Many people around us are buying houses, and borrowing money to buy a house is the most common way. Many people may not even have a down payment when buying a house. In the process of buying a house, people should understand the situation of the real estate. Loans are a good choice. You can use good loans to get enough opportunities to buy a house. In order for people to realize that buying a house with a loan, let’s analyze in detail the impact of running expenses being greater than income. Home loan? What is the process of getting a loan to buy a house?
Will the current expenditure be greater than the income and affect the mortgage loan?
Generally, the current expenditure is large but there is no overdue payment, which is a sign of good credit. However, one overdue payment may have an impact on the loan, but the bank will respond accordingly. There is a risk elimination, which can manually determine whether your credit is normal, but it is said that there may be corresponding policies such as a 10% discount on the loan e-limit.

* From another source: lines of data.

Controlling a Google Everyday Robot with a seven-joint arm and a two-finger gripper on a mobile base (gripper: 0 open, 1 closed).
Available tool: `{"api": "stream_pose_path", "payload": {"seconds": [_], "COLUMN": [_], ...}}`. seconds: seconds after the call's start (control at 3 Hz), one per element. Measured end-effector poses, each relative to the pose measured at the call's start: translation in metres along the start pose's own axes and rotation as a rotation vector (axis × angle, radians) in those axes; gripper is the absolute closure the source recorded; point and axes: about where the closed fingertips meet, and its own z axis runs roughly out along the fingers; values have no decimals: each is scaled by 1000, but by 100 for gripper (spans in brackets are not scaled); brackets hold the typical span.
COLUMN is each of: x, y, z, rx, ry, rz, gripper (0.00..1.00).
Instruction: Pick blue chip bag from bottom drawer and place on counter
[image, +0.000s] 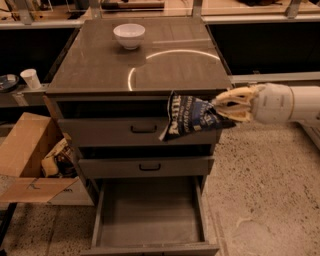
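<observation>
Fingers (235, 100) clenched on R end of blue chip bag (192, 117); gripper (223, 107) reaches in from 3 o'clock, level w/ top drawer (125, 132). Bag hangs in air at gripper's 9 o'clock, in front of top drawer face, its top abt level w/ bench (100, 65) front edge. Bottom drawer (150, 215) pulled open at 6 o'clock. White bowl (129, 35) on bench at 12; cardboard box (22, 150) on floor at 8.

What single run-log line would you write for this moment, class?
pincer: shut on blue chip bag, mid-air before top drawer | bottom drawer: open | counter: white bowl at back, bag not yet placed
</observation>
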Motion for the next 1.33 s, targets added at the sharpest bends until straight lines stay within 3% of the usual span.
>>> {"api": "stream_pose_path", "payload": {"seconds": [0.33, 0.67, 1.0, 1.33], "x": [10, 45, 84, 117], "y": [-13, -45, -89, -116], "z": [6, 17, 22, 25], "rx": [22, 67, 158, 231], "ry": [0, 14, 64, 120], "rz": [-12, -30, -54, -55], "gripper": [100, 100, 100, 100]}}
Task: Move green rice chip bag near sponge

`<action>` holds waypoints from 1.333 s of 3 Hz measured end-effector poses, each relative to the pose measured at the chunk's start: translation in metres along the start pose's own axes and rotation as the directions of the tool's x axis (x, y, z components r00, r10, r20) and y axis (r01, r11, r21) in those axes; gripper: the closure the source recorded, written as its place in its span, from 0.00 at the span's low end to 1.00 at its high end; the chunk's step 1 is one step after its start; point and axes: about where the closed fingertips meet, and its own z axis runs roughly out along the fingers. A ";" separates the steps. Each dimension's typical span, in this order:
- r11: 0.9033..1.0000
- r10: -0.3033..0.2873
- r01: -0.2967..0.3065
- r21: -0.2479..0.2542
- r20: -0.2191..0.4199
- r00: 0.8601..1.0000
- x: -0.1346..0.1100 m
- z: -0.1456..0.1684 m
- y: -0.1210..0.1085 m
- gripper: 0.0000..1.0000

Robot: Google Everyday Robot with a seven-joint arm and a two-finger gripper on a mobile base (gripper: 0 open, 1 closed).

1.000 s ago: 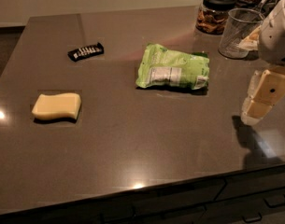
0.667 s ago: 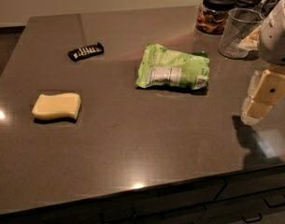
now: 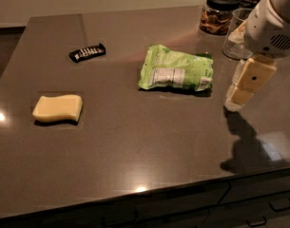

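Note:
The green rice chip bag point(image 3: 175, 72) lies flat in the middle of the dark countertop, with its white label panel facing up. The pale yellow sponge point(image 3: 57, 108) lies at the left, well apart from the bag. My gripper point(image 3: 235, 101) hangs over the counter just right of the bag, angled down and to the left. It holds nothing and does not touch the bag.
A small black remote-like bar point(image 3: 87, 52) lies at the back left. A dark-lidded glass jar point(image 3: 219, 12) and a clear glass cup point(image 3: 237, 34) stand at the back right, behind my arm. The counter's front edge point(image 3: 144, 191) runs along the bottom.
My gripper has moved a little to the left, closer to the bag. The bag, sponge and remote have not moved.

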 end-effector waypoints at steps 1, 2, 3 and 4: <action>0.999 0.013 -0.014 0.038 0.022 1.000 -0.023 0.019 -0.028 0.00; 0.997 0.028 -0.029 0.074 0.024 0.999 -0.043 0.042 -0.061 0.00; 0.998 0.019 -0.020 0.060 0.004 1.000 -0.062 0.080 -0.095 0.00; 1.000 0.001 0.000 0.018 -0.017 1.000 -0.075 0.114 -0.112 0.00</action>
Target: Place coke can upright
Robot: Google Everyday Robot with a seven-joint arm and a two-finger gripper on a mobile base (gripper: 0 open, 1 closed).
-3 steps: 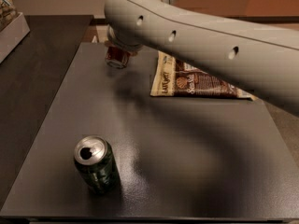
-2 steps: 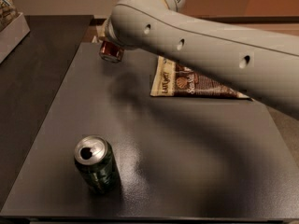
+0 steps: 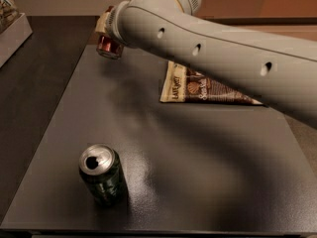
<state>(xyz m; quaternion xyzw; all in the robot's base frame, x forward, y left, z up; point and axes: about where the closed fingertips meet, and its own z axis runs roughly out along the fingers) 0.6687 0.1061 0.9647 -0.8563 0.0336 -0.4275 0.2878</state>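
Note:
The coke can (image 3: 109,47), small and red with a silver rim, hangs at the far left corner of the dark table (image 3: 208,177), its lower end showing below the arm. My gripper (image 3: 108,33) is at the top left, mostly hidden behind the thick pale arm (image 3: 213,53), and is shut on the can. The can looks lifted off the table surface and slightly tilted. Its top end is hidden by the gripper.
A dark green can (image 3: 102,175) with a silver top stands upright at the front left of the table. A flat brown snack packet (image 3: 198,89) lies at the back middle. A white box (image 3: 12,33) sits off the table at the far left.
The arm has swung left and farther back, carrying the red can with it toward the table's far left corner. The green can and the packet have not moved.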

1. Bank statements are an important basis for banks to determine customer income. Generally speaking, personal bank statements include transaction details, consumption in and out accounts, transfers, online banking, phone recharges, etc. If it is a salary card, it also includes the monthly salary bank issuance, personal income tax payment by the bank, etc.;
2. Income certificate is an important document for reviewing the repayment ability. Therefore, the higher the actual number, the more conducive it is to the loan; but if the bank statement is inconsistent with the income certificate and the difference exceeds a certain standard, then the bank will conduct a strict review;
3. Banks There are different standards for the difference between bank statements and income certificates. Some stipulate that it is 8,000 yuan, and some are 10,000 yuan. Some banks also confirm the authenticity of the income certificate, some require the necessary personal tax payment certificate, and some require The standard for checking the balance sheet is determined based on the customer's asset status. Generally speaking, if the asset status is relatively good, then the standard will be relatively high.
What is the process of buying a house with a loan?
1. The process of buying a house with a loan. Understand the credit report
First of all, if you want to buy a house with a loan, you must first check it. I checked my personal credit report to see if I met the loan conditions, and I was optimistic about the free house. When I was about to buy, I discovered that my credit report was unqualified, and I fell into a relatively passive situation.
2. Understand the bank’s loan process for buying a house
Before applying for a loan, home buyers can go to the bank for consultation and ask about the loan application conditions, interest rates, approval time, loan time, etc. How much are they all, and then compare them to choose a bank that is more cost-effective.
3. The process of buying a house with a loan and preparing the information required for the loan
(1) ID card. If you are married, you need the ID card of both husband and wife. Of course, if they are jointly signed , then more people’s ID cards are needed;
(2) Household register. Note that in some banks, if you are not the head of the household, the head of household’s information page and registration card must be copied;
(3) Marriage certificate, that is, marriage certificate, divorce certificate, etc.;
(4) Employment certificate, some banks have specific formats, or must have certain elements. This requirement Ask the bank clearly;
(5) Proof of income, generally banks will require monthly income to be more than twice the monthly payment;
(6) Certificate of file check, this certificate of file check is Go to the housing management department to check whether you have a house ownership record, which means checking whether there is a house under your name. You have to go to the housing management department to handle it yourself;
(7) Other information required by the bank.
4. The process of buying a house with a loan and signing a loan contract
If the loan conditions are met, the buyer will go to the sales office of the house he is optimistic about to sign a sales contract, pay the down payment, and prepare the loan. Required materials to apply for a loan. The next step is to sign a loan contract with the bank, pay various fees, and apply for mortgage and insurance. This step is time-consuming. The bank needs to review it. How long it takes varies from place to place and bank to bank.
After that, the home buyer needs to wait for the notice to go to the bank for an interview, and wait for the bank to collect and verify the materials. After the bank verifies, the bank will notify the home buyer to get the materials and go to the housing management bureau to make a mortgage. (After the bank accepts your application, if the information is incomplete or insufficient, it will ask you to provide additional information).
Will the housing loan be affected if the running expenses are greater than the income? What is the process of getting a loan to buy a house? The above content is what everyone is aware of. There are many aspects to buying a house with a loan, and each aspect may affect the result of the loan.
In fact, when buying a house, you must carefully understand the loan conditions to better ensure that you can successfully buy a house.